**Work request**
From the line with "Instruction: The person" through the line with "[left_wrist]", repeat the entries verbatim, both end lines included, and add nothing.

**Source material**
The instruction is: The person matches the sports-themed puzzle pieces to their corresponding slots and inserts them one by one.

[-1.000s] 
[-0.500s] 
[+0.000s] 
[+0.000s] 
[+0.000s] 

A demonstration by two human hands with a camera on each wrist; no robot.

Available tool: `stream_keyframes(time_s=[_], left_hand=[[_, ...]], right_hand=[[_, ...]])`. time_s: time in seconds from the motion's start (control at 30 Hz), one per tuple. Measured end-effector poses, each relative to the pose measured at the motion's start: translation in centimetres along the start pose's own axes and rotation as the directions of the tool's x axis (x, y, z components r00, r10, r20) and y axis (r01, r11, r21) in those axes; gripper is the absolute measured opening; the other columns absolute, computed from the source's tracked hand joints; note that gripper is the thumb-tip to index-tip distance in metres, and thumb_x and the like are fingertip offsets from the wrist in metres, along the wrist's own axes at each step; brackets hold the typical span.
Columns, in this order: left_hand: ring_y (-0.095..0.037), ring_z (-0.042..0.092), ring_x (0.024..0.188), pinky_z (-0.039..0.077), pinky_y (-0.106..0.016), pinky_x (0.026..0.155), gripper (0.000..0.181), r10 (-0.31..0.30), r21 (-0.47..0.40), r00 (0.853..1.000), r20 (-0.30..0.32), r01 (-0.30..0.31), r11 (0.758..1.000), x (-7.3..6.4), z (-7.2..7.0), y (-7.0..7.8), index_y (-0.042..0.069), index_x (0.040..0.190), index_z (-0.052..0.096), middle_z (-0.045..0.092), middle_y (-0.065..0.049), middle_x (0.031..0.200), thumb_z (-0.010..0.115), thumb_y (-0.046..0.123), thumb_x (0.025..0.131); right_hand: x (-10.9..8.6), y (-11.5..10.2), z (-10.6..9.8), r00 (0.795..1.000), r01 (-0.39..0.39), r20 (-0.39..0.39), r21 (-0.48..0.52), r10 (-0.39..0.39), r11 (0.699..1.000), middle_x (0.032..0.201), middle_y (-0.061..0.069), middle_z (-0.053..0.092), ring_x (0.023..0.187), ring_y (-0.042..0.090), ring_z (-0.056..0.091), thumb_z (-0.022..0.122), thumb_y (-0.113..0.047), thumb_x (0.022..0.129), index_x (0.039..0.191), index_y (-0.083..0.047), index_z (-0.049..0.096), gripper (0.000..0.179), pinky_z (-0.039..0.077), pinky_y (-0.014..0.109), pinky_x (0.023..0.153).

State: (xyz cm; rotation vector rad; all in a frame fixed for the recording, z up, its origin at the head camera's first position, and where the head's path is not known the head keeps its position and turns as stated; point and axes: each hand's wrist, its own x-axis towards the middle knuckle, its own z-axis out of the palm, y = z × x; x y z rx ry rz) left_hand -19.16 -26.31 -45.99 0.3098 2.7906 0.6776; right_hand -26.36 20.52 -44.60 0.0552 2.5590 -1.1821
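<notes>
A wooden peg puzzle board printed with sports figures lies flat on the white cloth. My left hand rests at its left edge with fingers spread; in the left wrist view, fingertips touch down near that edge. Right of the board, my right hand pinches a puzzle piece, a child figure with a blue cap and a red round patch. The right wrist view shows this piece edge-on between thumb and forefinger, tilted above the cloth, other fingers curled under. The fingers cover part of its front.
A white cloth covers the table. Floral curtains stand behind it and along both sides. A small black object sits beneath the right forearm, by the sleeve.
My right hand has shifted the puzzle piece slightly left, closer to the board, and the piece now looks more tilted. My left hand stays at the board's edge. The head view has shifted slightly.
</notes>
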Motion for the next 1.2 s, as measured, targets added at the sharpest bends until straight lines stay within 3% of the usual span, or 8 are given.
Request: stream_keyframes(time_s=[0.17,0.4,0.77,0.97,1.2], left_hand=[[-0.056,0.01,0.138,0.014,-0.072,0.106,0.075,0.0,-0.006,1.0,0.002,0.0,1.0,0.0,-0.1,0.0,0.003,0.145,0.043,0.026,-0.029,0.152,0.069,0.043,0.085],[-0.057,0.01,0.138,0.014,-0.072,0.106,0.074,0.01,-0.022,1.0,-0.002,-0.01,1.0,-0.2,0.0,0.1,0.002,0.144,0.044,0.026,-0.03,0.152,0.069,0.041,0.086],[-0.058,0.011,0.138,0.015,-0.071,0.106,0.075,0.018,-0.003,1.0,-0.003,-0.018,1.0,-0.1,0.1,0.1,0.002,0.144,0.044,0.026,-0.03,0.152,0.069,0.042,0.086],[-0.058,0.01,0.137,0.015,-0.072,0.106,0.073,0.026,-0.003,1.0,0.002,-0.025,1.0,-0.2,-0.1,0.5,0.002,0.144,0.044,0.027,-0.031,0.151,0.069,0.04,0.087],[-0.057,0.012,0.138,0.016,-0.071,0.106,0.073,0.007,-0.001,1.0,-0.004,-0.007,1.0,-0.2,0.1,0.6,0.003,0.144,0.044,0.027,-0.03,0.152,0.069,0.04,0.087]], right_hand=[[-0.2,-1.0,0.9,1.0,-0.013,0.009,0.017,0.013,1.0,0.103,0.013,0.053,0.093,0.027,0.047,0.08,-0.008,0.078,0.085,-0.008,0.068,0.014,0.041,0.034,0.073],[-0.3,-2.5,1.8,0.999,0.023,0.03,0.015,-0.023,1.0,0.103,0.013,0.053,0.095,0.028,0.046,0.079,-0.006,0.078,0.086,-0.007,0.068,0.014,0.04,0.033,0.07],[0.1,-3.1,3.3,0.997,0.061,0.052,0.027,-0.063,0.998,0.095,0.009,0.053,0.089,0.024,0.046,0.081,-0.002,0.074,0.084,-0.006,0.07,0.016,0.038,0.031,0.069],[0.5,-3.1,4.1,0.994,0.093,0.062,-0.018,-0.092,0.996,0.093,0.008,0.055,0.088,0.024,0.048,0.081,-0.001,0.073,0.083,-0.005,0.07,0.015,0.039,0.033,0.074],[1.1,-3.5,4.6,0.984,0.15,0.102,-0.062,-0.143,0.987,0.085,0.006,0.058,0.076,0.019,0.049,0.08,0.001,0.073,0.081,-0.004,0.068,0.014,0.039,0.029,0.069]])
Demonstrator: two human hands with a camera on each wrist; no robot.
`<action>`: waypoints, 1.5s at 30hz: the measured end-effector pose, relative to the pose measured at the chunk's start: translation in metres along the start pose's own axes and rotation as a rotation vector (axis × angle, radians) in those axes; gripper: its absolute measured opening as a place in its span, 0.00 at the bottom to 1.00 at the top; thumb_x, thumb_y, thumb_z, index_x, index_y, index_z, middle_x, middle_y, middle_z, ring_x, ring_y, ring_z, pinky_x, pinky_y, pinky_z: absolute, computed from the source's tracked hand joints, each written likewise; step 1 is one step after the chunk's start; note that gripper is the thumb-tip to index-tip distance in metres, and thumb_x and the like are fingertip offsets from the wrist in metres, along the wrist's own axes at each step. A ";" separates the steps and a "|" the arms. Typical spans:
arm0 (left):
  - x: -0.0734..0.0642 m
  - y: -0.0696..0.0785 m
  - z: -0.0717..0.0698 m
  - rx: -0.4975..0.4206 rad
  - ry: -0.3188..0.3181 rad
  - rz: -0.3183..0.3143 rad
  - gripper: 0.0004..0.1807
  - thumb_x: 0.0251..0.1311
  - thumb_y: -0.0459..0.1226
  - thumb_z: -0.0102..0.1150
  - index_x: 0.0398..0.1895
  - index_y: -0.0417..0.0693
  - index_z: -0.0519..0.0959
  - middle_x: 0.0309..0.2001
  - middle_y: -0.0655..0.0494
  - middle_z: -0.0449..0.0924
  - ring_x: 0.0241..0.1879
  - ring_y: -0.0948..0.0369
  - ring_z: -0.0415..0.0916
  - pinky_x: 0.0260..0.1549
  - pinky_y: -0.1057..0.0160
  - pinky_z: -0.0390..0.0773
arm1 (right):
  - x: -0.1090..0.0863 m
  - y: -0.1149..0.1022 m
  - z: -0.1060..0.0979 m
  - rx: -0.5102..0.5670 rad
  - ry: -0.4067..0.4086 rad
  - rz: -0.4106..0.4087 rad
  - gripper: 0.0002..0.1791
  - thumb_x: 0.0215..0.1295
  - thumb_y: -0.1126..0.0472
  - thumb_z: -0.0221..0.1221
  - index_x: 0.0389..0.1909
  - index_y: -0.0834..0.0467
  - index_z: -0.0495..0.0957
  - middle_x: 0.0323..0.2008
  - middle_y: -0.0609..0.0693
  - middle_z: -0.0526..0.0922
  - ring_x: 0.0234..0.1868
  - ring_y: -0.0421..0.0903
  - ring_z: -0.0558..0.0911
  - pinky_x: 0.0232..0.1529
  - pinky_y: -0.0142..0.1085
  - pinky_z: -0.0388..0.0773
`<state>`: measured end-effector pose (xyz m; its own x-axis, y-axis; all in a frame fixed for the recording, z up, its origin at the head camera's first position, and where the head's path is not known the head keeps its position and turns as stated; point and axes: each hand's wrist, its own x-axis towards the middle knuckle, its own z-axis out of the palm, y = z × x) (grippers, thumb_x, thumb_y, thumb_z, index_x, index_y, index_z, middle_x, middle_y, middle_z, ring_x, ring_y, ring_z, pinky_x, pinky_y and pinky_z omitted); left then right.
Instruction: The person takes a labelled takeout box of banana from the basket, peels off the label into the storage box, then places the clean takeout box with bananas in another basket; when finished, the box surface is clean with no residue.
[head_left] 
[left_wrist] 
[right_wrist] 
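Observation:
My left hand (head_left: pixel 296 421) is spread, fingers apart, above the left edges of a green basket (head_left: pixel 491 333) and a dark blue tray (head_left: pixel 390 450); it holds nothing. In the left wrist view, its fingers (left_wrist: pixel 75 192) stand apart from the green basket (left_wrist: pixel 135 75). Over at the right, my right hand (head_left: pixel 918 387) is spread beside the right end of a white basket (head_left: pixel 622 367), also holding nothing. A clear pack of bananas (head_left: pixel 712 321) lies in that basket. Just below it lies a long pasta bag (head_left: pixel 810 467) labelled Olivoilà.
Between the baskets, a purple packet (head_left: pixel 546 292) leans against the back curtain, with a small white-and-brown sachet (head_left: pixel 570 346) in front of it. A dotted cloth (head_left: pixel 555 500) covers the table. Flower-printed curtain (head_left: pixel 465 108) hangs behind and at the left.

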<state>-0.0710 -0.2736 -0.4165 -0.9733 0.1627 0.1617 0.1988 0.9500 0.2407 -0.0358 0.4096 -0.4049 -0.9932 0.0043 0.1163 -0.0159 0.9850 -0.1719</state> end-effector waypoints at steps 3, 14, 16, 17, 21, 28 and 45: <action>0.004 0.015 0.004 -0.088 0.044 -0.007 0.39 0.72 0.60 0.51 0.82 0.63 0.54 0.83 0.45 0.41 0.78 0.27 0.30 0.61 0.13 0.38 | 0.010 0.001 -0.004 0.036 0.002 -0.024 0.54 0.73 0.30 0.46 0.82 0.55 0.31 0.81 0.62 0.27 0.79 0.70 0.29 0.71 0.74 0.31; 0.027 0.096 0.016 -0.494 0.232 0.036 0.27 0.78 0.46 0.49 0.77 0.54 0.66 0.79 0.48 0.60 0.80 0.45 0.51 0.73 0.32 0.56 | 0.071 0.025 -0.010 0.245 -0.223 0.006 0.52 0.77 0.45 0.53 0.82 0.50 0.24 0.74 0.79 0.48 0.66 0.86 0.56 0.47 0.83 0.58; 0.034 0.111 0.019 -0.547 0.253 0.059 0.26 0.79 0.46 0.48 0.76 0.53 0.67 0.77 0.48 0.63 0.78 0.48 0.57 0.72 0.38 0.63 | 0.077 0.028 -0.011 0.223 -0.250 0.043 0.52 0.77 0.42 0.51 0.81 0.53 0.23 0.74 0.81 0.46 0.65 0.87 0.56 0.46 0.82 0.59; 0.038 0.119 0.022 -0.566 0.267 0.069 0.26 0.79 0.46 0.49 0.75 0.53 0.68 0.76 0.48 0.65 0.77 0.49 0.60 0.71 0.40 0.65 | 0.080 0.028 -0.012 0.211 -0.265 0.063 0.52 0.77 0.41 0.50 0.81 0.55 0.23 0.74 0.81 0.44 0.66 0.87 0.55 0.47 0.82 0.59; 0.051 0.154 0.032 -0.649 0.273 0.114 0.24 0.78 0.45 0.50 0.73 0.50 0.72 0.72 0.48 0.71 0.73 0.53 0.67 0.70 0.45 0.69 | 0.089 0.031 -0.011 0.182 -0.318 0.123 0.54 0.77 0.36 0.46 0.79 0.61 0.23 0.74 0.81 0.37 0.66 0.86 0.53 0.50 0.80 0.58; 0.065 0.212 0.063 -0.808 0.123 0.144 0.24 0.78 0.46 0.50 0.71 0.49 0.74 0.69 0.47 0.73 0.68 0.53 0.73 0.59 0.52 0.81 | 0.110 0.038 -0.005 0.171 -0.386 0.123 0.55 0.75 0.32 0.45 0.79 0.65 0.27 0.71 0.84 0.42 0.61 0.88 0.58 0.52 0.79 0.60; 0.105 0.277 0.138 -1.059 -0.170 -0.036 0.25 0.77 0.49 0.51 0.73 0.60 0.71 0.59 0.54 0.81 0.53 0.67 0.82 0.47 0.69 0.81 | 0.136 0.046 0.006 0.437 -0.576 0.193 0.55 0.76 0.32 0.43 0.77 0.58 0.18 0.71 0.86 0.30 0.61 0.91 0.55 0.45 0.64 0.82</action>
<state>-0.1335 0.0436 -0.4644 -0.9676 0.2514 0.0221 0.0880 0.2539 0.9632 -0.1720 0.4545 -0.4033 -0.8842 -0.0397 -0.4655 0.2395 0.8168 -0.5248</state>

**Task result**
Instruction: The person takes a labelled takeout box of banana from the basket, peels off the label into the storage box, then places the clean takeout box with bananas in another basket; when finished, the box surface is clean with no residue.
[head_left] 
[left_wrist] 

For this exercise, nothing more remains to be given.